Synthetic inhibitors of ubiquitin-binding cancer targets
Phase 2 (Round 1)
Our cells possess an elaborate mechanism to regulate the amount of proteins in cells, which allows them to remove damaged or nonfunctional proteins. This mechanism depends on a small protein called ubiquitin, which attaches to target proteins and signals their destruction. This process is critical if cells are to function normally. However, in many diseases, ubiquitin is not attached or removed as it should, resulting in abnormal protein degradation. Proper ubiquitin attachment or removal depends on specific enzymes that have recently become the focus of novel drug development, because they were shown to function aberrantly in several diseases. A few drugs are currently approved that affect these enzymes and have been successfully used to treat certain types of cancers, but they have undesirable side effects. Overall, there are few molecules that modulate the function of these enzymes, which has impeded attempts to manipulate them for therapeutic benefits.

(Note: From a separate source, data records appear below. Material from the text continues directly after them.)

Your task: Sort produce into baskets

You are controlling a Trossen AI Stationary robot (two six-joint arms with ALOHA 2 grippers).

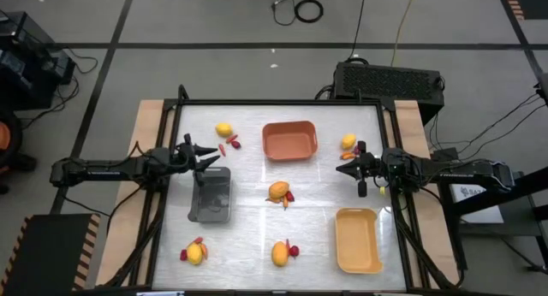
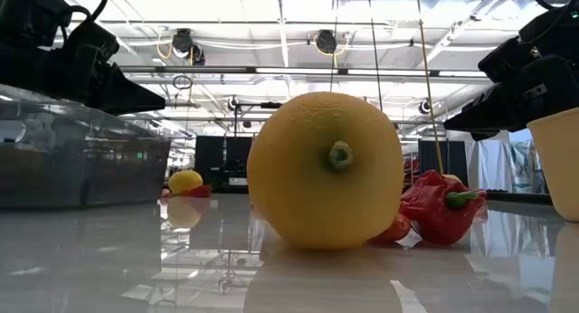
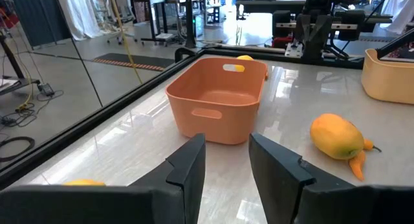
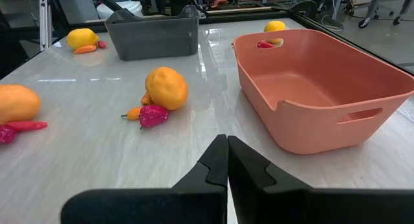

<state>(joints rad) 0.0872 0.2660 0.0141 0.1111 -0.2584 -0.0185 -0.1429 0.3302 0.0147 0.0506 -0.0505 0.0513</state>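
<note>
Three baskets stand on the white table: orange [image 1: 289, 140] at the far middle, dark grey [image 1: 211, 195] at the left, yellow [image 1: 358, 239] at the near right. Yellow-orange fruits with small red and orange pieces beside them lie scattered: far left [image 1: 223, 130], far right [image 1: 348, 142], centre [image 1: 278, 191], near left [image 1: 196, 253], near middle [image 1: 281, 253]. My left gripper [image 1: 205, 157] is open and empty over the grey basket's far end. My right gripper [image 1: 347, 169] is shut and empty, just near of the far-right fruit.
In the low view the near-middle fruit [image 2: 326, 168] fills the front, with a red pepper piece [image 2: 443, 204] beside it. A raised black frame [image 1: 282, 103] runs round the table. Bare table lies between the orange and yellow baskets.
</note>
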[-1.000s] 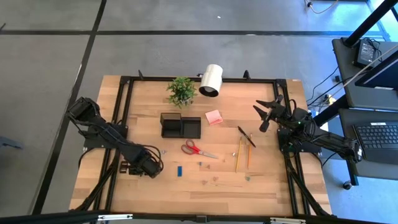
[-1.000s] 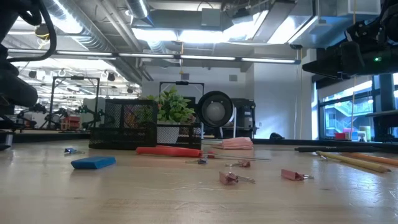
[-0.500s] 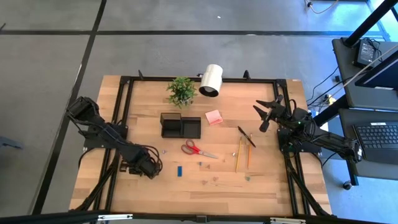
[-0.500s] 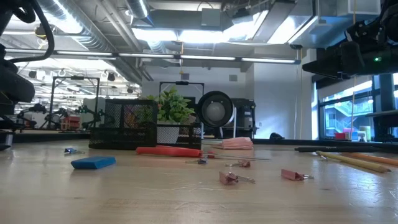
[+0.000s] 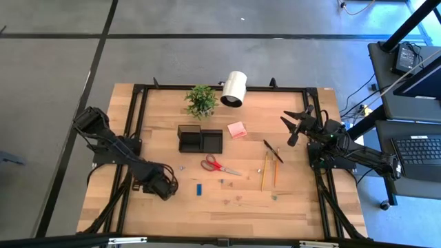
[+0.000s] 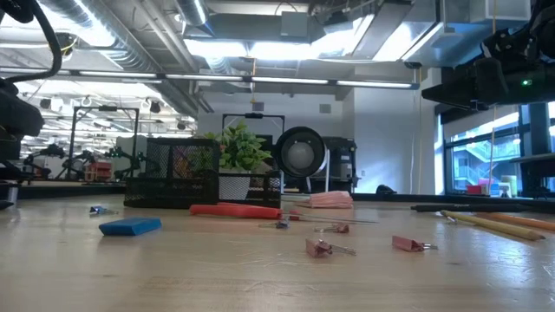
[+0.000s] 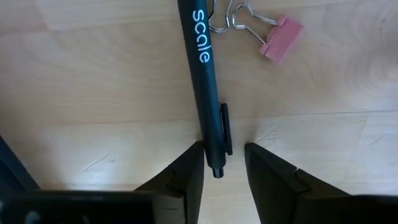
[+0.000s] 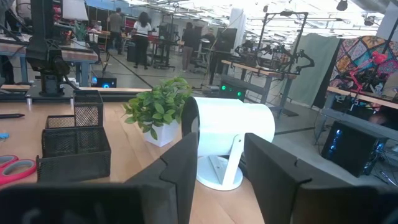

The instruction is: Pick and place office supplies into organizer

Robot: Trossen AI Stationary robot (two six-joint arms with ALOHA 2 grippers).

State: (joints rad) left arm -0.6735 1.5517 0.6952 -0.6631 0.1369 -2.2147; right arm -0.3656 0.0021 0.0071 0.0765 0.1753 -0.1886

Dr. Sachdev Sidhu of the University of Toronto is leading a team that will use an innovative high-throughput molecular genetics engineering platform, which is unique in the world and has attracted intense interest from industry and academia, to enable the rapid and cost-effective development of highly specific and potent ubiquitin-like molecules that attach to key, cancer-associated enzymes of the ubiquitin system, to block or enhance their function. The biological effect of these molecules will be validated in cell and animal models of cancer. The project will produce pre-clinical molecules ready for therapeutic development, and will enable the discovery of new drug targets, speed up drug development and generate effective anti-cancer drugs with fewer side effects, all of which should be of great socio-economic benefit to Canadians.